Uno degli aspetti più interessanti del libro è la riflessione di Corvino sui contrasti della Napoli moderna, incarnati dal Centro Direzionale. Simbolo di un’aspirazione alla modernità incompiuta, il Centro Direzionale nasce per essere Manhattan e invece diventa un “Bronx in giacca e cravatta,” un tentativo di slancio verso il futuro che però non riesce mai a dispiegare “le ali” per intero: “percepivo lo sguardo ambizioso di un’aquila le cui ali tuttavia non riescono a dispiegarsi liberando tutta la propria potenza.” Questo luogo di grattacieli e acciaio diventa simbolo di una Napoli che cerca di stare al passo coi tempi, ma che finisce per perdere il suo carattere autentico, “uno spazio nato da una bella idea… ma trasformatosi ben presto in un caravanserraglio.”
Nei capitoli dedicati ai quartieri della Sanità, di Forcella e del Vomero, Corvino coglie le mille sfumature di una Napoli popolare e autentica, confrontandola con quella borghese e moderna. Nella Sanità, ad esempio, osserva come storia e miseria convivano a stretto contatto, tra palazzi nobiliari decadenti e botteghe di quartiere, simboli di una resistenza culturale. A Forcella, un rione segnato da una fama drammatica, Corvino percepisce l’eco delle lotte quotidiane di un’umanità schietta che resiste ai pregiudizi. Nel Vomero, con i suoi eleganti palazzi e i panorami mozzafiato, trova il respiro più borghese della città, capace di offrire, nonostante la cementificazione selvaggia, angoli di contemplazione.
Corvino dedica ampio spazio anche alle chiese di Napoli, rivelando l’importanza di questi luoghi sacri non solo come siti artistici, ma come centri di una devozione popolare commovente per la sua inossidabile genuinità. Chiese come San Domenico Maggiore, il Duomo e Santa Chiara diventano nelle sue pagine simboli di un’anima cittadina che non può essere scissa dalla fede, dal sacro, che qui si fonde con la vita quotidiana. Attraverso questi capitoli, il lettore viene invitato a scoprire una città ancora profondamente cristiana, dove la bellezza delle architetture e delle opere d’arte sacra si intreccia con le leggende e le storie di fede dei napoletani.
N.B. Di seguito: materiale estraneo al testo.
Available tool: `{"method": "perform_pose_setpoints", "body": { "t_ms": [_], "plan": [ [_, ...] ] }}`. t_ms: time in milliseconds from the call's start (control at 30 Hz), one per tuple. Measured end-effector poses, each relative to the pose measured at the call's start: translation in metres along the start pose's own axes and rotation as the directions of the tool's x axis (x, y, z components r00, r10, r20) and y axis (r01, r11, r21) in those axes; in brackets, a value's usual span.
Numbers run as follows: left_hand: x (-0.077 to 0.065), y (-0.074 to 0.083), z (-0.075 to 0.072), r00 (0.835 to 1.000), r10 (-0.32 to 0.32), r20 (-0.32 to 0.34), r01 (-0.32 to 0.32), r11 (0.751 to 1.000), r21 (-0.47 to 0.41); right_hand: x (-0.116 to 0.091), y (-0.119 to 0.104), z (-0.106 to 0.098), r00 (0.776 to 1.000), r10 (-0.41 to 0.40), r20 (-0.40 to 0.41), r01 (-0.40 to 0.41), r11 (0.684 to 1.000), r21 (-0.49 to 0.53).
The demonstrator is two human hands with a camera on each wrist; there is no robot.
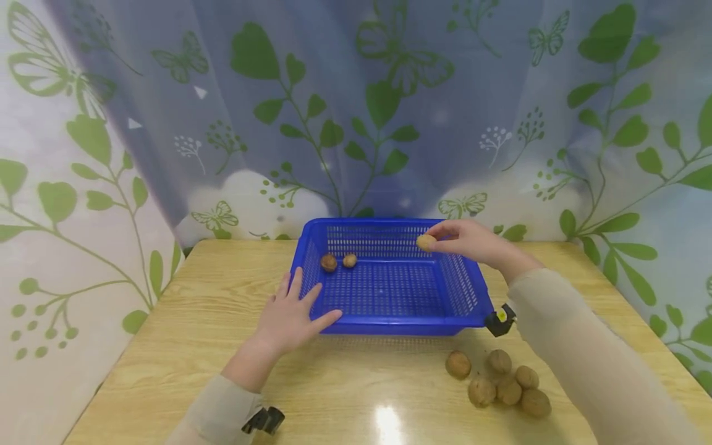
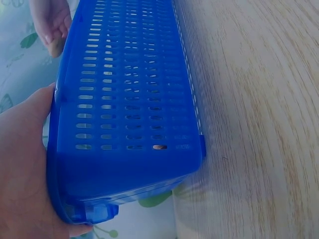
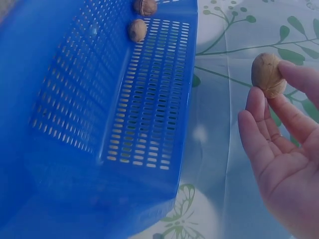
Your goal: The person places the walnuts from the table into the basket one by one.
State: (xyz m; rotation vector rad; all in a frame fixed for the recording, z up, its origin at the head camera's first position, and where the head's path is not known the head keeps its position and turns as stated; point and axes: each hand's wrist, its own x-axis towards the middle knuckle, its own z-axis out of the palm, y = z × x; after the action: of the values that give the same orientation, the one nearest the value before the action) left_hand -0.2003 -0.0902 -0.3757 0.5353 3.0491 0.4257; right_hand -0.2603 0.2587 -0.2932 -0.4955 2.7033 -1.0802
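Note:
A walnut [image 1: 426, 242] is pinched between the thumb and fingers of my right hand [image 1: 470, 241], above the back right part of a blue plastic basket [image 1: 384, 322]. The right wrist view shows this walnut [image 3: 268, 75] whole, at the fingertips of the right hand [image 3: 289, 164]. Two walnuts lie inside the basket at its back left, a darker walnut [image 1: 329, 262] and a smaller pale walnut [image 1: 349, 261]. My left hand [image 1: 288, 318] rests with spread fingers on the basket's front left corner. In the left wrist view the left hand [image 2: 25, 164] lies along the rim.
Several loose walnuts [image 1: 508, 390] lie on the wooden table [image 1: 345, 395] in front of the basket's right end, beside the right forearm. A patterned curtain [image 1: 356, 123] hangs right behind the basket. Each wrist carries a small black camera [image 1: 500, 320].

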Motion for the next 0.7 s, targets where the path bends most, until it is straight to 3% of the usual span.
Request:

Con un linguaggio lirico e coinvolgente, Corvino crea un’opera intensa che invita il lettore a scoprire Napoli in tutta la sua complessità, senza fermarsi alla superficie. Napoli, dice, “non ammette distrazioni.” L’altra faccia di Partenope, che esce casualmente in contemporanea col celebrato film di Sorrentino, è un omaggio appassionato a una città dalla bellezza nascosta e complessa, una celebrazione del suo fascino ambiguo, un libro che solleva domande sul valore della tradizione, sul senso di appartenenza (“Terra mia” cantava Pino Daniele), sul rapporto tra antico e moderno, ma anche sul futuro dei centri storici invasi dal turismo e sul degrado delle periferie urbane. Un libro che non è solo una guida spirituale a Napoli, ma un inno alle sue eterne, irresistibili, turbolente, ammalianti contraddizioni.